**WHAT YOU HAVE TO DO**
Copy each line below containing "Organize".

(Excerpts from a dataset)

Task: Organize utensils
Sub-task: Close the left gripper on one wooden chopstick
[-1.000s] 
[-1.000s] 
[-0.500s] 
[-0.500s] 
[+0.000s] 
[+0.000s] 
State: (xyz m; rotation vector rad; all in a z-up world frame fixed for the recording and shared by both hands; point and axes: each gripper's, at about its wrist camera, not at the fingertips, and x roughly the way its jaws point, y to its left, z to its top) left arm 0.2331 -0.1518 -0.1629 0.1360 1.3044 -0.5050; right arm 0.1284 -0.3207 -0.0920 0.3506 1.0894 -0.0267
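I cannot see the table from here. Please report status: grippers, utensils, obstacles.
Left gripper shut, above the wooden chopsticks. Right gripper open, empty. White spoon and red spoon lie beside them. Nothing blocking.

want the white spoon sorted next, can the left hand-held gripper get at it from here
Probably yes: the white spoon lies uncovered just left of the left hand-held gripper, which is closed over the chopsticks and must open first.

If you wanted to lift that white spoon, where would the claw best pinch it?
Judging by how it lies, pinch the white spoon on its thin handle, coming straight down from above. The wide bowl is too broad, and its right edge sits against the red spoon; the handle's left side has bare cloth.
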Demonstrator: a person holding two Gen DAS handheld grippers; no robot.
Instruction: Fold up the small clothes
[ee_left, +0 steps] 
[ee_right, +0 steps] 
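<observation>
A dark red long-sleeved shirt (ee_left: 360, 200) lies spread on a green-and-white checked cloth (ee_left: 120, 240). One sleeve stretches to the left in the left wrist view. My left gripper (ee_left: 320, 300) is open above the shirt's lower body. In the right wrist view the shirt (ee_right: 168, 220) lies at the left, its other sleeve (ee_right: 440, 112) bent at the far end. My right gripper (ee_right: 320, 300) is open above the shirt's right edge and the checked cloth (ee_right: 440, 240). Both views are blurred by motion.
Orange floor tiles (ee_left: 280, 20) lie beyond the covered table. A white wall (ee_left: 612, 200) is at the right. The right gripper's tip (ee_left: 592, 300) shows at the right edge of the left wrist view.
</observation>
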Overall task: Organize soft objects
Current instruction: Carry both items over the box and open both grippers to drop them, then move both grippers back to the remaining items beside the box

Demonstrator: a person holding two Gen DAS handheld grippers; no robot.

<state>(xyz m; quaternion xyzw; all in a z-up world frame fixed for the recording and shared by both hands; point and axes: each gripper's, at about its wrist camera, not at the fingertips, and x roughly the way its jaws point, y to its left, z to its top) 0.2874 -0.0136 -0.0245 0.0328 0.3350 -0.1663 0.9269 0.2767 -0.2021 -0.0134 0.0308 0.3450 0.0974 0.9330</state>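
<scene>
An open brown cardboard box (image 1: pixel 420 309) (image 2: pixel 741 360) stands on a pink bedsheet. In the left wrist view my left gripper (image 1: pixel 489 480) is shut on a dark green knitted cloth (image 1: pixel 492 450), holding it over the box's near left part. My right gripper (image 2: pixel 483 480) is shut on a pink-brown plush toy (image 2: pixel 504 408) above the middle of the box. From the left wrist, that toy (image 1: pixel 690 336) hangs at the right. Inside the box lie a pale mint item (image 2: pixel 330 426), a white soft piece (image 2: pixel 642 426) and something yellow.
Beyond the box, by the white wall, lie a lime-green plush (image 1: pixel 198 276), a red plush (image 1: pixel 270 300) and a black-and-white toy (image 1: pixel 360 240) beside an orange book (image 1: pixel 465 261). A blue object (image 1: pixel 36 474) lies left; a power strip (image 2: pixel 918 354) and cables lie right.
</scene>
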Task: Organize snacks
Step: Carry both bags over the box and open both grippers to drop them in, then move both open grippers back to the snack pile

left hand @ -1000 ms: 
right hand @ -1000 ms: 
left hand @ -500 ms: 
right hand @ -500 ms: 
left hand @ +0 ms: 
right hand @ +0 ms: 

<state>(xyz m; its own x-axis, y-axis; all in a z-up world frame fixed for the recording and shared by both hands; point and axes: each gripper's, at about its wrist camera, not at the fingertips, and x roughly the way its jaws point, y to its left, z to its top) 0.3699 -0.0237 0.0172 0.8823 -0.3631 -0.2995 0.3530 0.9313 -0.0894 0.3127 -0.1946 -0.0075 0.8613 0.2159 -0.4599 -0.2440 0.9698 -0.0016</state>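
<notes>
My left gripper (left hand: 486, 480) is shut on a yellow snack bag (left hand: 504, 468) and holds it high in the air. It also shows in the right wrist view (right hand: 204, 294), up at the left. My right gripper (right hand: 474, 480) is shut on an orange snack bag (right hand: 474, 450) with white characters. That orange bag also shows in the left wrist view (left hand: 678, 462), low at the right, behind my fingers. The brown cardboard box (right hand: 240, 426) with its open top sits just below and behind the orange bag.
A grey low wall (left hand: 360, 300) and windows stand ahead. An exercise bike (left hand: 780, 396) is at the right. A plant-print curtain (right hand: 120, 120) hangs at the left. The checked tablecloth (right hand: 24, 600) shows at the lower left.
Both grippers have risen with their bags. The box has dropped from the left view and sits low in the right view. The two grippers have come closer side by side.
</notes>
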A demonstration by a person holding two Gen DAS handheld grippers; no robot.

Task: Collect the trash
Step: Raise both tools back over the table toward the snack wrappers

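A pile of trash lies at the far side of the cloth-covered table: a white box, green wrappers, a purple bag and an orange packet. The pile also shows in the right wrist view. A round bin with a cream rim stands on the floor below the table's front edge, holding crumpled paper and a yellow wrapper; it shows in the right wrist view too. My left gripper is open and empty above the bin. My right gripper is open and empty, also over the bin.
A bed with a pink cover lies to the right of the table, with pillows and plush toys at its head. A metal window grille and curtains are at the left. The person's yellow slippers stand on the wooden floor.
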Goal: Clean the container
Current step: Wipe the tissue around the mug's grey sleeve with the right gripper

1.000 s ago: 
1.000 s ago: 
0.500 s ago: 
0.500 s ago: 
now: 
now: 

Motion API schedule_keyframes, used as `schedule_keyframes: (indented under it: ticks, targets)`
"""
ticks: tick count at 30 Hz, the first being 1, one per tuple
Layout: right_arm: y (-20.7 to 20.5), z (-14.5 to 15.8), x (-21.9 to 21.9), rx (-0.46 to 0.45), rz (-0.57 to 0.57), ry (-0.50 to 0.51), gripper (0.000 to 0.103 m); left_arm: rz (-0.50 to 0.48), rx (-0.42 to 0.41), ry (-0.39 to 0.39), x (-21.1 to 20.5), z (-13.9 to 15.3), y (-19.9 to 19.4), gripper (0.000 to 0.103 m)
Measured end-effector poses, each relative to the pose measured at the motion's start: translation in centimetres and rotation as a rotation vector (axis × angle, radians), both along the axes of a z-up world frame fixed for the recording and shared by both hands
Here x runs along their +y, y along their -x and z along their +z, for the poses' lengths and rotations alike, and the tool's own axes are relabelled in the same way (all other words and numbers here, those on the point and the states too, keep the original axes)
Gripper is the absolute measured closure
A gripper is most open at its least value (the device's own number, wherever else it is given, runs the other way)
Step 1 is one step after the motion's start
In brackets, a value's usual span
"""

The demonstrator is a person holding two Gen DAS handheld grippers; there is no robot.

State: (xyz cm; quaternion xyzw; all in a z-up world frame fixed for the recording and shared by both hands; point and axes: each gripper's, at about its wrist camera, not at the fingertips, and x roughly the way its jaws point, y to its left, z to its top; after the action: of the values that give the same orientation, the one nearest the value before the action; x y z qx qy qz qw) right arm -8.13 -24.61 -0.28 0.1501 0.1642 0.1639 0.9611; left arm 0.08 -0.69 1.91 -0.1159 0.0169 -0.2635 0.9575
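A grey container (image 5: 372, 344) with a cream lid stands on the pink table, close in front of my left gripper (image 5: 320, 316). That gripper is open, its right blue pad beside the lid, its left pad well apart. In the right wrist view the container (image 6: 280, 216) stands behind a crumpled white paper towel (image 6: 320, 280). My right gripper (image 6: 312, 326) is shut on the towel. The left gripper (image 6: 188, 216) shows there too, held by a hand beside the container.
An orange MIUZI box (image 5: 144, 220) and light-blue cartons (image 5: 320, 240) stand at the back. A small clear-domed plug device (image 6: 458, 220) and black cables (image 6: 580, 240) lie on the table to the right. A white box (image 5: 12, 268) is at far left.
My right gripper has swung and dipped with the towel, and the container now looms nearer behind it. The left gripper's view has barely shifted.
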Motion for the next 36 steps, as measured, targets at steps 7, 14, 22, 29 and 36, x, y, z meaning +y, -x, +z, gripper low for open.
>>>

**TASK ANSWER**
Task: Organize utensils
Overall task: Organize soft objects
Task: Organize snacks

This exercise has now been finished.